On an active WebSocket connection, the service keeps one previous-response state in a connection-local in-memory cache (the most recent response). Continuing from that most recent response is fast because the service can reuse connection-local state. Because the previous-response state is retained only in memory and is not written to disk, you can use WebSocket mode in a way that is compatible with store=false and Zero Data Retention (ZDR).

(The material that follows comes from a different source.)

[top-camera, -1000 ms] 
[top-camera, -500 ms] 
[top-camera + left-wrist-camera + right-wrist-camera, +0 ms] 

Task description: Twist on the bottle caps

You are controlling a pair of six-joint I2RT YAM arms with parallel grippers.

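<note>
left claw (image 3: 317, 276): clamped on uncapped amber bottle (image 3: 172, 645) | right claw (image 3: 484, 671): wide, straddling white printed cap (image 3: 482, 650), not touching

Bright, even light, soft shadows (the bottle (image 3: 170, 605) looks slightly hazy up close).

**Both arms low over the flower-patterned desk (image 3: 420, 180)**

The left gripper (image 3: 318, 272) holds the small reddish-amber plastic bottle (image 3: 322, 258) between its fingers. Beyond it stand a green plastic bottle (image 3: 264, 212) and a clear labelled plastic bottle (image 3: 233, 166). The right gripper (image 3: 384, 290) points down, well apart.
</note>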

If a previous_response_id is not in the in-memory cache, behavior depends on whether you store responses:
- With
store=true, the service may hydrate older response IDs from persisted state when available. Continuation can still work, but it usually loses the in-memory latency benefit. - With
store=false(including ZDR), there is no persisted fallback. If the ID is uncached, the request returnsprevious_response_not_found.

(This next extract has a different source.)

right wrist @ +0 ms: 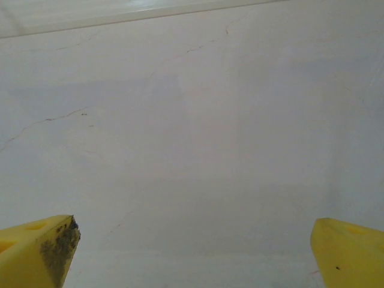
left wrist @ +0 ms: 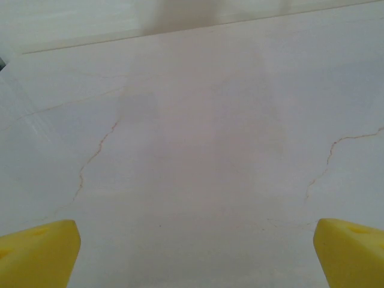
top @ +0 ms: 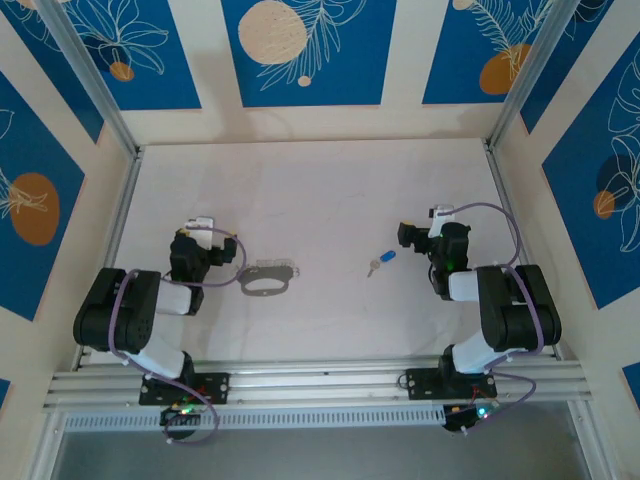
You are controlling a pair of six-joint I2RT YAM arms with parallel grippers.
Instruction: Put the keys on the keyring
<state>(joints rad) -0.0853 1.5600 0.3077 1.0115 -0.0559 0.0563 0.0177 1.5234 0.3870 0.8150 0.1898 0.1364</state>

If a turn fails (4xx or 5xx), the service evicts the referenced previous_response_id from the connection-local cache. This prevents reusing stale cached state for that failed continuation.
Compaction and creating new responses
If you are using compaction, there are two different continuation patterns:
Server-side compaction (context_management)
When you enable server-side compaction (context_management with compact_threshold), compaction happens during normal /responses generation. In WebSocket mode, you continue the same way you normally do: send the next response.create with the latest previous_response_id and only new input items.
Standalone /responses/compact
The standalone /responses/compact endpoint returns a new compacted input window, not a response ID. After compaction, create a new response on your WebSocket connection using the compacted window as input (plus the next user/tool items).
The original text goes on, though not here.